Così è la vita? Parrebbe di sì, visto che la passione tra coniugi passa sempre più in fretta: per il 72% degli intervistati si esaurisce prima del terzo anniversario di matrimonio, mentre per l’11% si esaurisce già 6 mesi dopo la cerimonia, per un altro 13% dopo un anno e per il 16% fra il primo e il secondo anno. Sono appena il 6% degli intervistati a dichiarare che la passione per loro non si è mai affievolita. E’ gioco forza, vista la situazione, che la scappatella arrivi sempre prima. Nel 15% dei casi entro del primo anno, nel 31% tra il primo e il secondo. Nel 23% dei casi dopo 5 anni, nel 22% tra il settimo e il decimo. Solo nel 9% dei casi avviene dopo dieci anni di matrimonio.
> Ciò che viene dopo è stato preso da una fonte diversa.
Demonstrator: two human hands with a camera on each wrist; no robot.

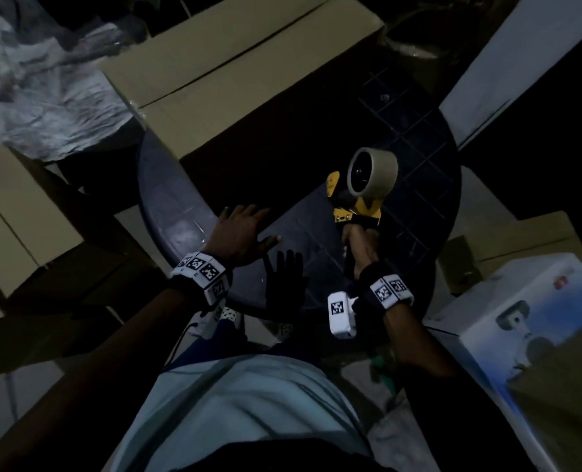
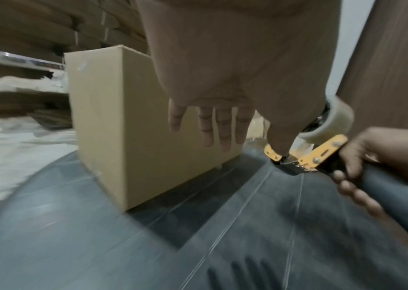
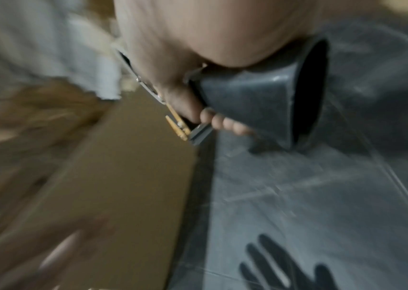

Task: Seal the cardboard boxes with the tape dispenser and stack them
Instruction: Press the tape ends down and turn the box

Il numero magico, secondo Victoria Milan è 31: in Italia il primo tradimento (indifferentemente di lui o di lei) arriva dopo 31 mesi di matrimonio. Insomma, la fedeltà post-matrimoniale dura da noi appena 930 giorni, contro i 1020 degli svedesi, i 1040 dei tedeschi, i 1200 dei francesi e i 1250 degli spagnoli. E il pentimento? E’ una merce rara e preziosa. Solo uno su 5 (21%) si scopre colpevole e decide di non ricascarci più. Gli altri si dividono tra soddisfatti (23%), peccatori recidivi con la costante paura di essere scoperti (29%) e professionisti e professioniste del tradimento in cerca del brivido della trasgressione  (17%). Interessante è anche il rapporto tra frequenza delle scappatelle e crisi dei matrimoni: soltanto in un caso su tre (29%) gli intervistati affermano che il tradimento (proprio o del coniuge) ha portato alla separazione o al divorzio. Anche perché alla domanda “Credi che il tuo partner stia cercando una scappatella?” il 64% ha risposto: preferisco non saperlo. (TgCom).